Data shown Start Marker
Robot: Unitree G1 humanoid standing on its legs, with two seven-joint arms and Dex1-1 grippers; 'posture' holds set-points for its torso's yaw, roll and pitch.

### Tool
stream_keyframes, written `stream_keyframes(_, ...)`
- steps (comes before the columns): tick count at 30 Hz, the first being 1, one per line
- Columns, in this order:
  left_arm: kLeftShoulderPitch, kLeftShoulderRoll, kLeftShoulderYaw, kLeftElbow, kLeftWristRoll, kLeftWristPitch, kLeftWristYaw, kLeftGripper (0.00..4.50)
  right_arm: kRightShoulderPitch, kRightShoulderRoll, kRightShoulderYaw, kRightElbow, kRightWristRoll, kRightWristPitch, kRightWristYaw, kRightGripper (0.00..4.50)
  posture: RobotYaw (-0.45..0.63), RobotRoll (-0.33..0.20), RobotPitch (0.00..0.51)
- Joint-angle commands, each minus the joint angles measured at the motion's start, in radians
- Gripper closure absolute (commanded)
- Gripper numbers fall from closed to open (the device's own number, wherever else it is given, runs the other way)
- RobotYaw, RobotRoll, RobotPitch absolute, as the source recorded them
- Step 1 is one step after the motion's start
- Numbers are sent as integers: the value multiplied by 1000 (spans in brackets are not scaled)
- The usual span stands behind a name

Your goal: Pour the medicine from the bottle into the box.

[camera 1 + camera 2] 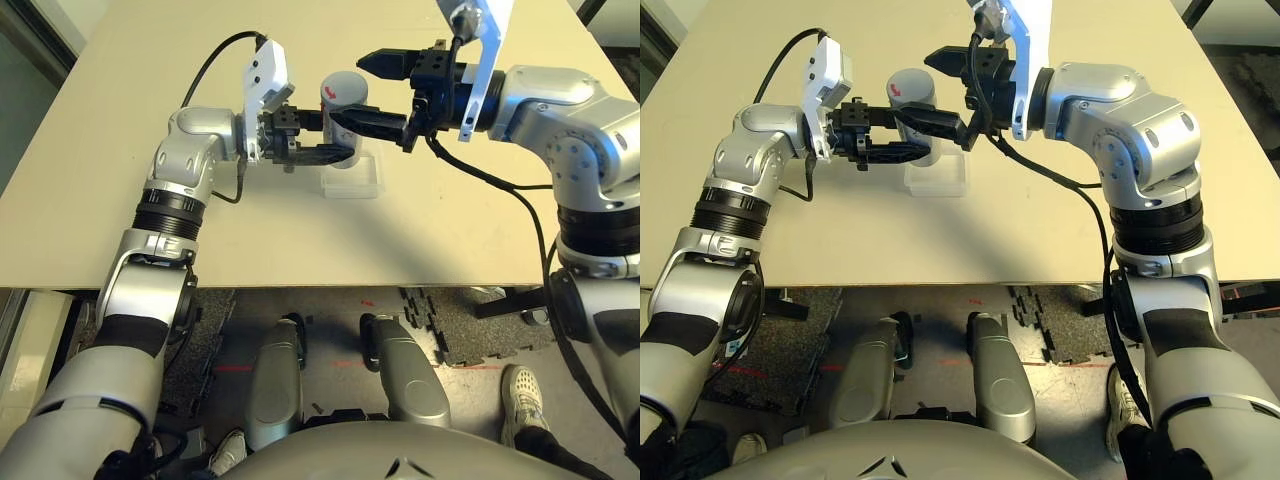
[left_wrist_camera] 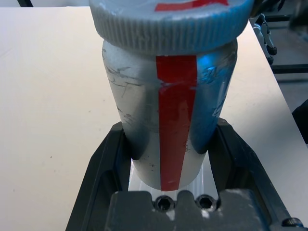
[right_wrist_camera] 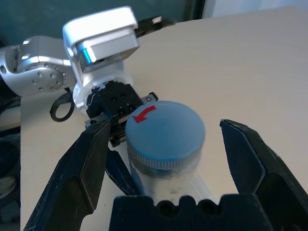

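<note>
The silver-grey bottle [image 2: 173, 120] with its red stripe stands upright, its base over the clear plastic box [image 1: 365, 183] on the beige table. My left gripper [image 1: 335, 138] is shut on the bottle's lower body from the left side. The round grey cap [image 3: 166, 130], marked with a red arrow, is on the bottle. My right gripper [image 3: 166, 126] comes in from the right at cap height. It is open, with one black finger on each side of the cap and a gap to each. The medicine is hidden inside the bottle.
The table [image 1: 120, 200] is bare around the box, and its front edge runs just below both forearms. On the floor beyond that edge lie black foam mats [image 1: 450, 320]. A person's shoe [image 1: 520, 395] shows at lower right.
</note>
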Motion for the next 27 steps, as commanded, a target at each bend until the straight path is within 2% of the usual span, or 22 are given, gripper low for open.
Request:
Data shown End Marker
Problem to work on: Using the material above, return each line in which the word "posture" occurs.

Answer for this exercise:
Robot: Unitree G1 humanoid standing on its legs, with two seven-joint arms and Dex1-1 grippers; 'posture' holds set-points for its torso's yaw, roll and pitch.
  posture: RobotYaw (-0.45..0.63), RobotRoll (-0.33..0.20), RobotPitch (0.00..0.51)

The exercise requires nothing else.